§ **Problem**
Word for word, write the lines below out again, with no pictures.

::: Exercise data :::

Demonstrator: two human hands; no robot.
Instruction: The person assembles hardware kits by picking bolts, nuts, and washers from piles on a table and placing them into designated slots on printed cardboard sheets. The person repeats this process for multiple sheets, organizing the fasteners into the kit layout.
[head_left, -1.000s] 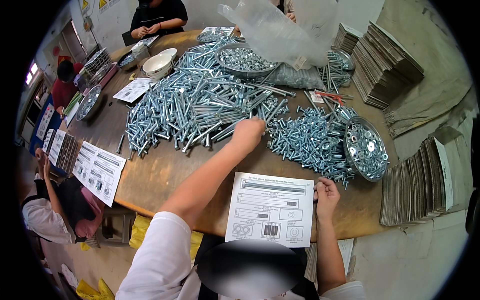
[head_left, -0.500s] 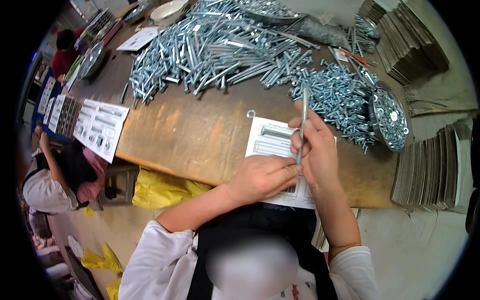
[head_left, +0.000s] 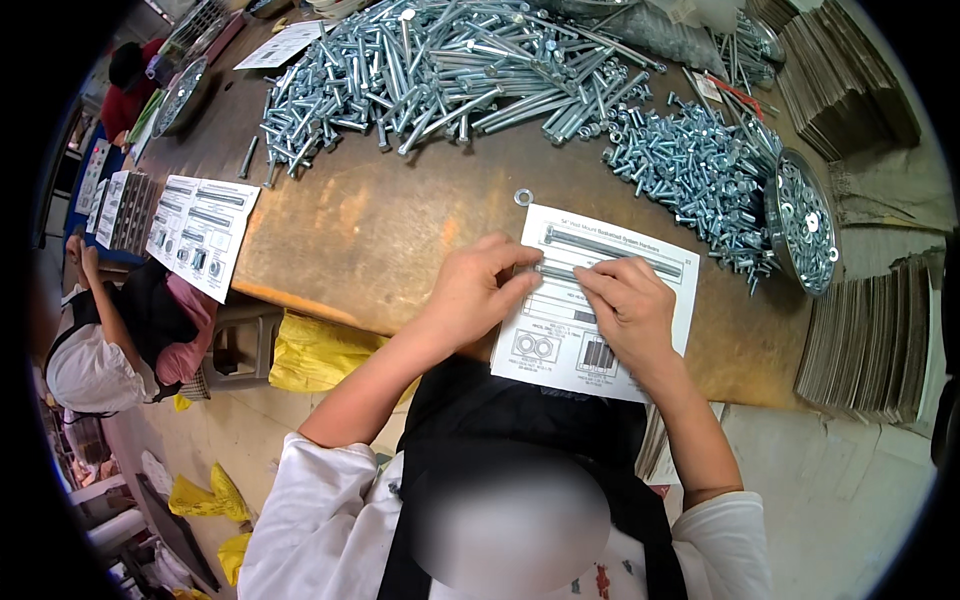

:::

§ **Your response**
Demonstrator: two human hands; no robot.
Instruction: The person assembles hardware kits by picking bolts, nuts, and washers from piles on a table and placing them into designated slots on printed cardboard sheets. The person repeats this process for multiple sheets, organizing the fasteners into the kit layout.
[head_left, -1.000s] 
[head_left, -0.500s] 
[head_left, +0.000s] 

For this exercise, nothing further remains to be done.